Был жив и умен Кузнецов, развивавший градацию экстравагантных порывов; мне помнится он в желтом, клетчатом; талия же — с перехватом; старообразное, бритое, но интересное умной игрою лицо — чуть-чуть… песье; был весел и мил Дриттенпрейс, моложавый и длинный: в очках; вид — романтика: из Геттингена. И всюду мелькал губастым таким арапчонком — немного смешной, загорелый художник Арапов; как месяц, сквозной меланхолик, чуть сонный, склоненный, как сломанный, — бледно немел Сапунов, вид имея такой, что вот-вот он опустится в волны плечей и шелков, над которыми встал он; и он — опустился… на дно Балтийского моря… И бледные, чернобородые греки ходили сюда — Милиоти: талантливый брат, Николай, с неталантливым, злым интриганом, Василием, нашим врагом; с другим греком года сухо резался здесь этот грек: с М. Ф. Ликиардопуло; бывший присяжный поверенный, черным своим сюртуком и галантными серыми брюками (черной полоской) держался «окончившим университет»; Милиоти всегда ловко дергал за ниточку Н. Рябушинского; казался красавец этот — куафером; не зубы, а — блеск; губы — пурпуры; жемчуги — щеки; глаза — черносливы; волной завитой волоса, черней ваксы, спадали на лоб; борода, вакса, — вспучена: ее не выщиплешь — годы выщипывай: очень густа! Не хватало берета с пером: валет пиковый, но — отпустивший растительность. Помню Сарьяна, который, вниз свесивши черные усики, мрачно ходил и рассеянно, сухо совал свою руку, не глядя, кому он сует; был — зеленый, худой, пожираемый думой; когда морщил лоб, брови сращивались; и не знал я тогда: через двадцать лет с лишним Сарьян, — пополневший, усталый, — Армению с добротой приоткроет; и будет возить — в Аштарак, Айгер-Лич, в Баш-Гарни, в древний Вагаршатап, на Севан; он мне камень живил, на снега Арарата показывал; в эти года был кофейного цвета пиджак у него. Был нелеп Ларионов, таскаемый молокососиком всею семьей Трояновских, как в люльке; откуда с большою охотой выпрыгивал он: помню длинные ноги его; высоко не летал, но — подпрыгивал, нам улыбаясь не то глуповато, не то удивленно, что так он талантлив; меня удивляла его голова: шириною — в длину, а длиной — в ширину.

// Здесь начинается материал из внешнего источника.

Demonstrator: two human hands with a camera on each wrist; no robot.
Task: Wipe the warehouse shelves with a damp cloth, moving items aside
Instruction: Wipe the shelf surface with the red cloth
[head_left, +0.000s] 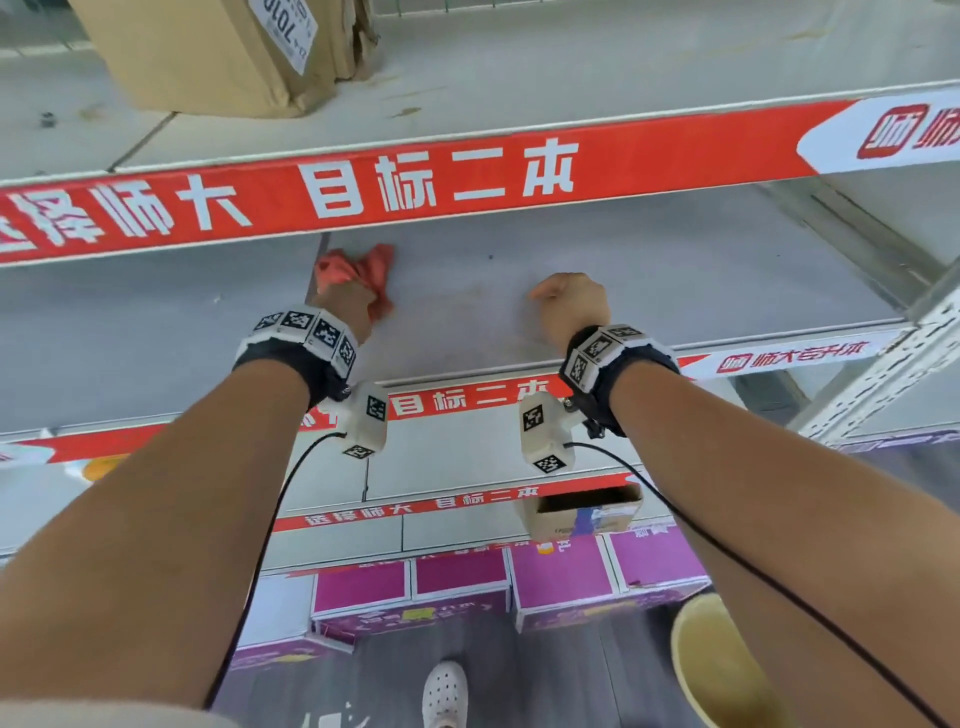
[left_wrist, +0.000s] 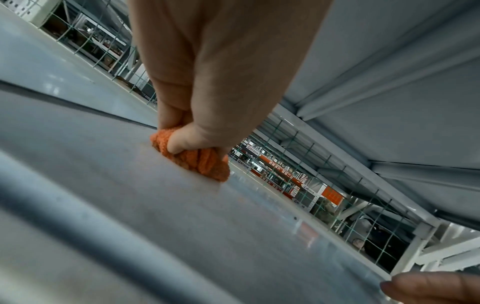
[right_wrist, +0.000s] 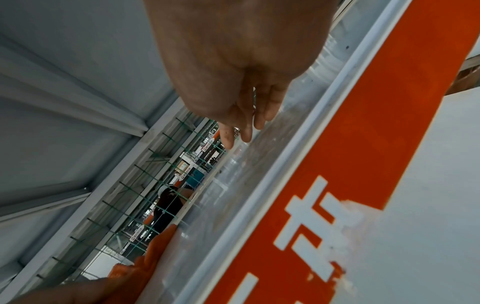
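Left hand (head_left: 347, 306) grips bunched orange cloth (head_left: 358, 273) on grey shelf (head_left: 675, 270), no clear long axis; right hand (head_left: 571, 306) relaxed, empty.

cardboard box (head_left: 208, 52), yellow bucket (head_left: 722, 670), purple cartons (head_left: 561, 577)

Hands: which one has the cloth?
The left hand: it grips the bunched orange cloth against the grey shelf. The right hand holds nothing; its fingers hang loose above the same shelf.

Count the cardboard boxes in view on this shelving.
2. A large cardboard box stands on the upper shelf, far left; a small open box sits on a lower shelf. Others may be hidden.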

С голуборозниками дружил; ненавидел меня Милиоти Василий.
Отдельно держались Досекины; Сергей скоро умер; Николай же видался года. С головы до пят мирискусник, скептически, но снисходительно молокососикам-голубо-розникам палец дававший сосать, Игорь Грабарь, такой темно-розовый, гологоловый, почтенный, — ученым сатиром шутил с Остроуховым, с Брюсовым; он собирал материалы к истории памятников, тратя все средства свои на культурное дело это, метаясь по разным медвежьим углам; он являлся оттуда, хвалясь материалами; а как художник работал он мало, давая игру хрусталей, скатертей и букетов, кричавших о радости. Где-то между Поляковыми и Марьей Ивановной Балтрушайтис, роняя в костлявые пальцы лицо, локти — в ноги, ворчливо показывал свой длинный нос всей Москве из-за пальцев «московский Бердслей», Николай Петрович Феофилактов; сонливец, добряк и простяк, — постоянно искавшая и зубочисткой в зубах ковырявшая наша «весовская» цаца, рисующая одним росчерком то — козью ножку, то — башмачок; и его загогулины — «феофилулинами» кто-то раз обозвал; Поляков его выдвинул; точно поплевывал фразочками:
— «Черт… — и горький вздошек из разинутой пасти, — по-моему, весь человек есть материя!» — пасть закрывалась; клюющий нос — всхрапывал; глаза закрыты — всегда.
Ласково всех с перетиром пенсне обходил, пожимая руками обеими руки мужчин, прижимая к крахмальному сердцу их, голубоглазый блондин, — улыбающийся до ушей Середин; как к мощам, припадал к дамским пальчикам; ход по рукам — крестный ход: с перезвонами! Он длился весь вечер; кончалось уже заседание, а Середин, точно загнанный конь, отирая испарину, гнался в передней за шубами с шапкой в руке: руку жать. Он однажды вошел с разобиженным, детским лицом, сжавши губки подушечкой; и — отошел в уголочек; и тер там пенсне… — «Вы расстроены?» — Он же оком — обиженным, круглым, оленьим — метнулся: «А я — без жены!» — прокричал фистулою; и я испугался; как будто он жаловался: «Я — без носа остался!»